Loslassen. Etwas oder jemanden gehen lassen, um selbst wieder vorwärts zu kommen. Nicht den Kopf in den Sand stecken, sondern sich voller Tatendrang in Arbeit, Spaß und Spannung stürzen. Den Jobverlust als Chance betrachten, die letzte Beziehung hinter sich lassen, Enttäuschungen wegstecken und einen Neuanfang wagen, ohne wehmütigen Blick zurück.

So oder so ähnlich lauten Ratschläge, die im Laufe eines Lebens auf die meisten von uns einprasseln. Ich war mal wieder schlaflos, letzte Nacht, was mir häufig passiert und nicht immer angenehm ist, doch der Verstand war klarer als sonst und so konnte ich mir ein paar Gedanken machen, die ansonsten häufig unter der Oberfläche bleiben. Weil sie weh tun können.

Die Story vom Weiterziehen müssen war dabei und hat mich stundenlang beschäftigt.
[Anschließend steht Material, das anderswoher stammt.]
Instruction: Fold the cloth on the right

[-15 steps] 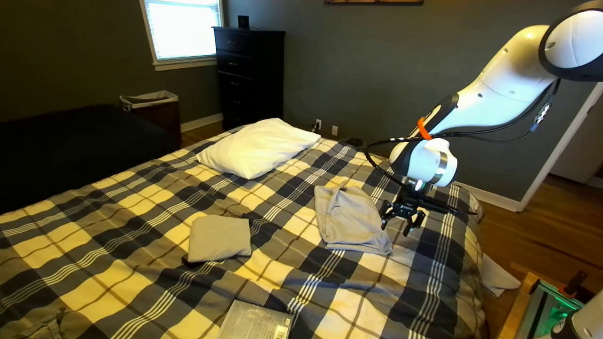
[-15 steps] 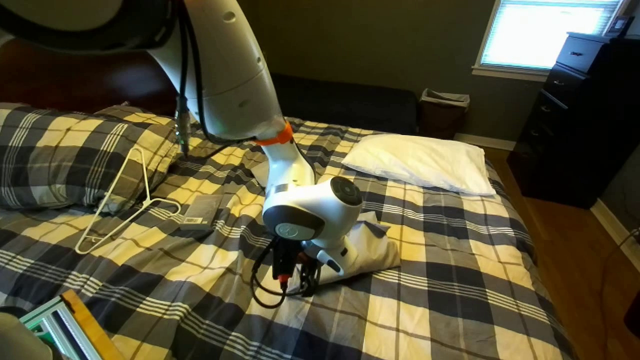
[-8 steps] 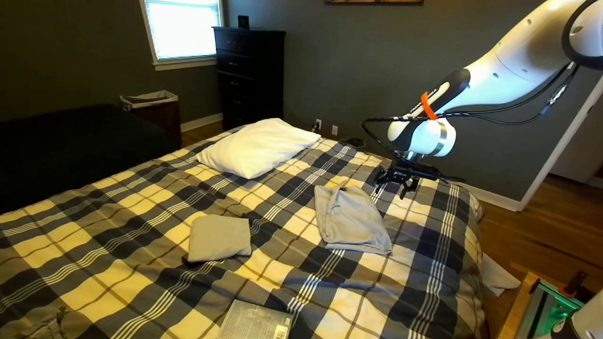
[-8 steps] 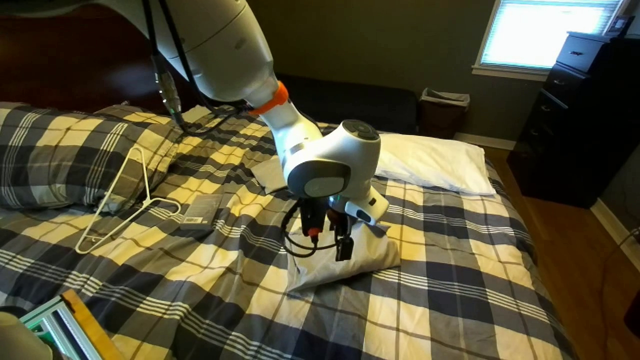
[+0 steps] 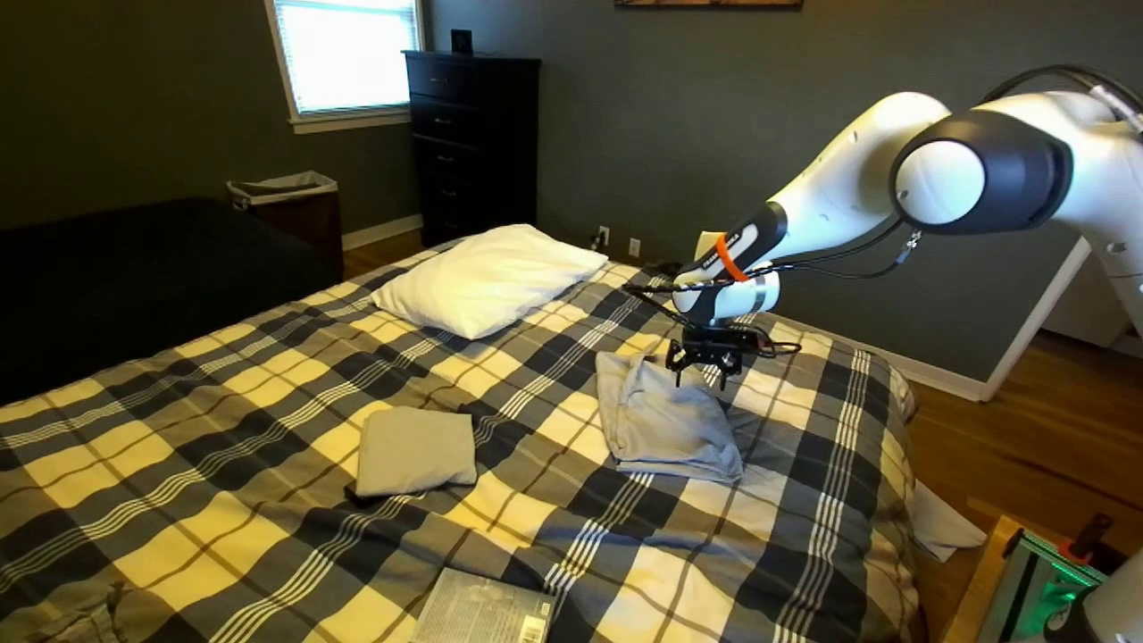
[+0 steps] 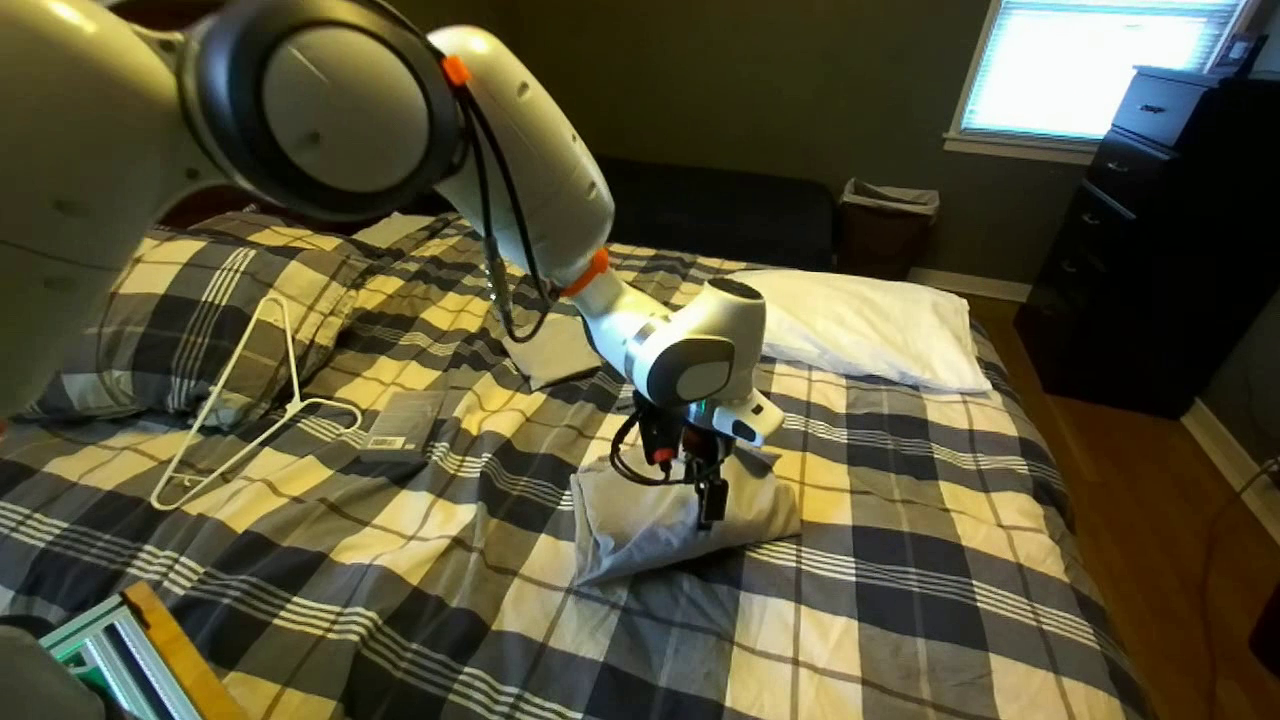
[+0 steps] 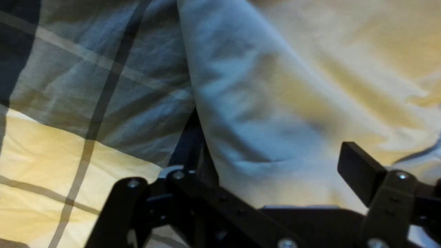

Warum schaffe ich es nicht, Niederlagen, Verluste, Rückschläge vernünftig zu verarbeiten? Bin ich ein Weichei, bin ich irgendwie gestört? Nicht dass ihr mich falsch versteht, ich meine nicht dieses Gefühl, nach einer wenig ideal verlaufenen Trainingseinheit zwei Tage Frust zu schieben, nein, ich schreibe von monate- und jahrelang nicht verarbeiteten Geschichten, die mal mehr, mal weniger intensiv den Tag beeinflussen, aber offensichtlich nie wirklich zum Abschluss kommen werden.

Die jüngste, nun auch schon seit Monaten schwelende Situation stellt dabei die heftigste Erfahrung meines Lebens dar, hat sie mich doch emotional schwerer getroffen, als ich mir jemals hätte ausmalen können und bestimmt nach wie vor jeden Tag meines kargen Daseins. Doch ist sie nicht allein; tagtäglich werde ich durch kleine Blitzlichter an gescheiterte berufliche Momente erinnert, kommen Beziehungsprobleme einer weit zurück liegenden Vergangenheit ans Tageslicht und werden meine Versäumnisse hinsichtlich der angestrebten Sportkarriere offenkundig.

Bin ich ein Gescheiterter? Ich soll daraus für die Zukunft lernen und diese Erfahrungen in neue Erlebnisse umwandeln, quasi das Gute aus dem Schlechten extrahieren und zur Anreicherung paradiesischer Zustände führen. Eben Weiterziehen und die Vergangenheit ruhen lassen. Nur, das gelingt mir nicht. Ich vertraue nun, seit diesem Jahr, fast gar nicht mehr, weder mir selbst, noch meinem Umfeld. Überall erwarte ich, wieder enttäuscht zu werden (und werde es möglicherweise gerade deshalb immer mal wieder). Ohne Vertrauen in sich selbst ist aber auch Vertrauen in andere und erst recht in die Zukunft nicht möglich.

Wie kommt man da raus? Rückschritt, Stillstand, Veränderung? Was ich will, kriege ich nicht (weder beruflich, noch privat), was ich kriegen kann, will ich nicht und was ich habe macht mich aktuell nicht glücklich. Ein Kreislauf, aus dem ich mich befreien sollte. Führt nur zum Beginn des Ganzen: Wie? Manchmal wünschte ich, ein kalter, seelenloser Zeitgenosse zu sein, der sich nur einmal schüttelt und die nächste Jagd beginnt. Dann wäre ich nicht mehr ich. Möglicherweise ein schlechterer Mensch. Aber vielleicht glücklicher?